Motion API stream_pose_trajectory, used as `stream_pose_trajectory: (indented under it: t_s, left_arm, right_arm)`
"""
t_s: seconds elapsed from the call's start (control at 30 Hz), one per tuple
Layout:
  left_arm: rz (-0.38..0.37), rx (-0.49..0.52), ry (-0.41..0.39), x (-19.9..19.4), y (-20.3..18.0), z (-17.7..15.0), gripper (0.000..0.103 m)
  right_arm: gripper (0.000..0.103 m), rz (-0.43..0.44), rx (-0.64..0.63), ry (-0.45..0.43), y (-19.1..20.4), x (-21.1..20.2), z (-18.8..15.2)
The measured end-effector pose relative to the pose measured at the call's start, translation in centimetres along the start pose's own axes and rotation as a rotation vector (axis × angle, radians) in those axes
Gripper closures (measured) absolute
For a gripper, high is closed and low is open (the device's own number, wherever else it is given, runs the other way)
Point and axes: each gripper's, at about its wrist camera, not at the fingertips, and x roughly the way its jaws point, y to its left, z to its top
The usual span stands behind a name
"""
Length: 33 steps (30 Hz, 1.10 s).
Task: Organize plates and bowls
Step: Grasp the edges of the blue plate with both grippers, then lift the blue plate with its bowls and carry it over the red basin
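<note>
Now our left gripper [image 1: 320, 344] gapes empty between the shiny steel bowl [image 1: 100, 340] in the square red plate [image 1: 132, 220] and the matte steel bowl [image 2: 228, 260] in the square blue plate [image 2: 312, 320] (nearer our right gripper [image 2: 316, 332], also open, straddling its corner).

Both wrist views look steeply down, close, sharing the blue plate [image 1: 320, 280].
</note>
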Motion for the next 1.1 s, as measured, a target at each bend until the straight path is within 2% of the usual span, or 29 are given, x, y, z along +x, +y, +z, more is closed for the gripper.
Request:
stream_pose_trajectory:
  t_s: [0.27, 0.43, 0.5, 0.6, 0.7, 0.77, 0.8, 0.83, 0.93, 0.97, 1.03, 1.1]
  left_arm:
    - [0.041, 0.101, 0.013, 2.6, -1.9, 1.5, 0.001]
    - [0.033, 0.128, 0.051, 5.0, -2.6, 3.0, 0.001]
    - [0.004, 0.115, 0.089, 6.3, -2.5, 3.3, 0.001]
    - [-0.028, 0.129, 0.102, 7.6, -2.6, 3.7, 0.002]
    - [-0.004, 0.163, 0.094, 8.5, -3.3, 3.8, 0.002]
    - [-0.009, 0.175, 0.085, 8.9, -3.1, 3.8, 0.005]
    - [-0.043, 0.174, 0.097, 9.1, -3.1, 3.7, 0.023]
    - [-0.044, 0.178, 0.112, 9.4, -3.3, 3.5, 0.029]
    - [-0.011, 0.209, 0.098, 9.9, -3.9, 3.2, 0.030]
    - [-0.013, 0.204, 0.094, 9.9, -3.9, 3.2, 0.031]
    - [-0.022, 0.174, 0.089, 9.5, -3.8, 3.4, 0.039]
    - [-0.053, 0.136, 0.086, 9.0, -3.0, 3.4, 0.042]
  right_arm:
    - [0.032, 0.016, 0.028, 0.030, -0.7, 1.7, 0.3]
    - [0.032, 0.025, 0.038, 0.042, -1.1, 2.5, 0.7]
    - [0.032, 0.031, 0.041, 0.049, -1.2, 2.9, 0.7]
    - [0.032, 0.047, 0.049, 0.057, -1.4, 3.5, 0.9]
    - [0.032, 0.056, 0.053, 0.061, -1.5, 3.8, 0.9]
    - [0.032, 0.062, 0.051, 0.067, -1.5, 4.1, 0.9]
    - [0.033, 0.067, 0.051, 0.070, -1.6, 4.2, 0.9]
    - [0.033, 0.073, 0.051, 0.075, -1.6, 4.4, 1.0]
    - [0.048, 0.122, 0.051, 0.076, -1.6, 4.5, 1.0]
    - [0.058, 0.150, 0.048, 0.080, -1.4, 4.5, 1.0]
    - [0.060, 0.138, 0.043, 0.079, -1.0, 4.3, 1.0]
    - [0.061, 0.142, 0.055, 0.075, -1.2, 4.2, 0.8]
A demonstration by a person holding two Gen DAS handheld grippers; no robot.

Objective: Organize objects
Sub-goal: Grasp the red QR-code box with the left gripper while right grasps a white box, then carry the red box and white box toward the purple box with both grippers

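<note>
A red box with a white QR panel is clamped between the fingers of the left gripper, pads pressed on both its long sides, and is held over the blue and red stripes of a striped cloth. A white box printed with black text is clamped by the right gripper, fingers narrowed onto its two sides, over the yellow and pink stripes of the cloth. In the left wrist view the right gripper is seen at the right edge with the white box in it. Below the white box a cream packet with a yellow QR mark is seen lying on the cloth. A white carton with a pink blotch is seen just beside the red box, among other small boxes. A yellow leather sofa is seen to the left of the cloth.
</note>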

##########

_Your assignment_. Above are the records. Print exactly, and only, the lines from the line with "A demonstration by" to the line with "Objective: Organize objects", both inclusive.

_Solution to this problem_.
A demonstration by a person holding two Gen DAS handheld grippers; no robot.

Objective: Organize objects

This completes the response to the exercise.